[The Vampire Diaries] And then life started anew

Dec 02, 2012 22:39

Fandom: The Vampire Diaries
Prompt: 412 - compagno di vita
Autore:  gw_at_ecate
Rating: verde
Worcount: 3126
Avvertimenti: post!serie, accenni a How the death of a heart occurs - ma si capisce benissimo anche senza averla letta - molto molto molto What if, anche se a me piace pensare che prima o poi finirà davvero così e fuck da canon - o più che altro fuck gli ultimi episodi - I do believe in Datherine, I do, I do, e non proseguo perché ormai avete capito
Introduzione: "A quel punto Katherine dovette capitolare. Si voltò di scatto verso di lui, incredula.
«Mi stai prendendo in giro?» domandò, perfino irritata."



Damon le allacciò gli ultimi tre bottoni dell’abito, approfittandone per accarezzarle la schiena.
Un bastoncino di incenso bruciava sul comodino a fianco del letto, riempiendo la stanza di un profumo dolce e talcato.
Katherine drizzò il capo e lasciò ricadere i folti ricci che aveva raccolto tra le mani.

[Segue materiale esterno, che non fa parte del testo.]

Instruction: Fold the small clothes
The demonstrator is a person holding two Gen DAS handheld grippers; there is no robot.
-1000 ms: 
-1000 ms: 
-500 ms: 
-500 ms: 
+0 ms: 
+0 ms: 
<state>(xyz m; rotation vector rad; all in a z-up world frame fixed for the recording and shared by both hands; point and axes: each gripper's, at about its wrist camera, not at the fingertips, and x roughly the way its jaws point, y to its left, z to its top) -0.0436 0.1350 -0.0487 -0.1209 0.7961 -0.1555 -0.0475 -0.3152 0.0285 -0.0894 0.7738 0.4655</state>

Curvò il dorso, seguendo l’onda della carezza di Damon, sospirando a occhi chiusi, mentre lui le scostava di nuovo le ciocche e poggiava la bocca sul collo, assaggiando sulle labbra il sapore familiare della pelle di Katherine.
«Sento che faremo tardi anche stavolta.» prognosticò lei, inclinando la testa e lasciando che Damon le baciasse tutta la lunghezza del collo, finché arrivò dietro le orecchie, dandole piccoli morsi. Le mani, intanto, le disegnavano il profilo del torso e dei fianchi, soffermandosi sulle anche, dove si posarono, stringendola di poco mentre lui si avvicinava e lasciava che la schiena di Katherine si appoggiasse al suo petto.

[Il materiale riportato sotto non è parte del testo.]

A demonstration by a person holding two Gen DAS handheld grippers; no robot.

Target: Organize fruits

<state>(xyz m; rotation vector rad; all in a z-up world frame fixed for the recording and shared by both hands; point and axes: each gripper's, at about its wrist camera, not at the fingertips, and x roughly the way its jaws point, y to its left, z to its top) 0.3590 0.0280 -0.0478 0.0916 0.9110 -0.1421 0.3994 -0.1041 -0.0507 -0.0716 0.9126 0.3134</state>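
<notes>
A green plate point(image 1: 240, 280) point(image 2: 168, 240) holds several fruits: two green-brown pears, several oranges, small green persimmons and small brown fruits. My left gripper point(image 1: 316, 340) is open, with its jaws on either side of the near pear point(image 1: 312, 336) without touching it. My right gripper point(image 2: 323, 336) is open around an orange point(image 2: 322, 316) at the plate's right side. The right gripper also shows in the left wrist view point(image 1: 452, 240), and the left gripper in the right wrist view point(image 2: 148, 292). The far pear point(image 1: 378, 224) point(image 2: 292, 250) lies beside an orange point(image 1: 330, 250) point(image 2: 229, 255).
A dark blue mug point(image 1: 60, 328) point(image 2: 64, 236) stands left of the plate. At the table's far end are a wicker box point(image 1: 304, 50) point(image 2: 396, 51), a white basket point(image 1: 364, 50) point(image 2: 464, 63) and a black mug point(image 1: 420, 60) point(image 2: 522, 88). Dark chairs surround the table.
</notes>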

«No, non è tra i miei piani.» sussurrò roco. Le baciò la guancia e la mascella, e infine poggiò il viso sopra il suo. Katherine strinse le mani su quelle di Damon e se le portò al ventre. Guardò il loro riflesso allo specchio, e lo vide inspirare ad occhi chiusi il suo profumo, con un’espressione serena in volto. Notò, tuttavia, anche il rumore leggermente più accelerato del suo battito cardiaco, che fino a quel momento le era sfuggito.

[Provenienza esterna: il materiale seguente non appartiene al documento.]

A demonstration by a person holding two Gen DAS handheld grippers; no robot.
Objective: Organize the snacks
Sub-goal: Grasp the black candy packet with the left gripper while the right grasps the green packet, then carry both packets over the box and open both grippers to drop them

«Sai, Katherine, staresti bene in bianco.» commentò Damon, con una vaga aria sorniona.
Katherine raddrizzò la testa e corrucciò le labbra.
«È un modo per dire che questo vestito non ti piace?» chiese seccata, accarezzando con le dita la stoffa nera dell’abito.
Damon sorrise, facendo gorgogliare la risata in gola e aprì gli occhi, guardando con lei il loro riflesso.
«No. È un modo per dire che ti vorrei vedere vestita di bianco.» spiegò con ovvietà.
Il suo sogghigno divertito non la convinse neanche lontanamente.
Stavano entrambi fissando l’immagine nello specchio.
«Damon- »
«Sposami.»
Katherine si irrigidì momentaneamente, guardando stranita il riflesso di Damon. Le parve così serio, che realizzò immediatamente d’aver sentito male. Corrugò la fronte, avvertendo di essere sul punto di scoppiare a ridere.
«Credo di non aver…»
Damon la interruppe nuovamente.
«Hai capito perfettamente: sposami.»
A quel punto Katherine dovette capitolare. Si voltò di scatto verso di lui, incredula.
«Mi stai prendendo in giro?» domandò, perfino irritata.
Damon piegò il volto verso il basso e le prese le mani tra le sue, stringendole.
La stava guardando fissa negli occhi quando disse «No. Voglio che tu mi sposi, Katherine, e sono serio. Vuoi farlo?»
«Sei pazzo.»

Katherine stringeva le labbra, e la smorfia di sofferenza in viso faceva sospettare che Elena le stesse piantando le forcine con le perle nel cranio, piuttosto che infilarle accuratamente tra i capelli.
«Sono convinta che serva più lacca.»
Poco dietro delle due sbucava Caroline, con i capelli eccezionalmente rossi lasciati sciolti e morbidi sulle spalle, e un abito rosa che la rendeva simile alla protagonista di un film per l’infanzia. La ragazza squadrò con aria poco convinta lo chignon elaborato con cui avevano acconciato Katherine.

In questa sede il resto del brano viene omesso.